■ EXERCISE DESCRIPTION ■
Each line of the data that includes the string "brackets" is to be copied out.

■ PROVIDED MATERIAL ■

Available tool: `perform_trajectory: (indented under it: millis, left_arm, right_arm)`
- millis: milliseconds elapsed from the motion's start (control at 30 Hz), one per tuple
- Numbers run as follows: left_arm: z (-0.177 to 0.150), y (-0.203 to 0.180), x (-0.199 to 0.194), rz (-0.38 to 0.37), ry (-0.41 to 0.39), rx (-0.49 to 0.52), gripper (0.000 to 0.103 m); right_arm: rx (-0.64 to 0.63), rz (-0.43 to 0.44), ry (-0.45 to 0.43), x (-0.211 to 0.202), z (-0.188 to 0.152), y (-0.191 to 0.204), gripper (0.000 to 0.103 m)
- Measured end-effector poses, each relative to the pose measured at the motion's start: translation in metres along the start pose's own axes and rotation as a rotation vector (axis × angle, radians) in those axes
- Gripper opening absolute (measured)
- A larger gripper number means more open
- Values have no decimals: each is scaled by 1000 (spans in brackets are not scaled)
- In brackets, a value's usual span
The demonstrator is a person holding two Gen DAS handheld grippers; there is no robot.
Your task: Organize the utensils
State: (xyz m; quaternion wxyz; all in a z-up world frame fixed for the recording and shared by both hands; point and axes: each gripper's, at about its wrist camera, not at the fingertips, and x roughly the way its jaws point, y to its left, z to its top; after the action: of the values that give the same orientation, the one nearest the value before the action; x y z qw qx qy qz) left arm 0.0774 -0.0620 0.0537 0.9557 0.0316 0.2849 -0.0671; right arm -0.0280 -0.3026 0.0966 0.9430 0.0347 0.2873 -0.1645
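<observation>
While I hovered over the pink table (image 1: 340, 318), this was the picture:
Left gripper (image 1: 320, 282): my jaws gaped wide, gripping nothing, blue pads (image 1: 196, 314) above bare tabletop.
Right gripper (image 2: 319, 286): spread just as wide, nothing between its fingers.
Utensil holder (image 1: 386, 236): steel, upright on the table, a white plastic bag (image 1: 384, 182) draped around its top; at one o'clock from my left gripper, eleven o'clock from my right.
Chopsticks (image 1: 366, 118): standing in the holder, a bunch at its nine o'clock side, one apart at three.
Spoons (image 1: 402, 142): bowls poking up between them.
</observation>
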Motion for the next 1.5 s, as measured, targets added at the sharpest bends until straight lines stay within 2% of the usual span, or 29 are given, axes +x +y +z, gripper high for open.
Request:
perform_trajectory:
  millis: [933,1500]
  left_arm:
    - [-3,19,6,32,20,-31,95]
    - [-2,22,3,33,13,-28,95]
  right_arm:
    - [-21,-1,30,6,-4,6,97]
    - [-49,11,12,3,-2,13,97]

■ RESULT OF THIS TASK ■
- Values have no decimals: each is scaled by 1000 (spans in brackets are not scaled)
- In brackets, a value's usual span

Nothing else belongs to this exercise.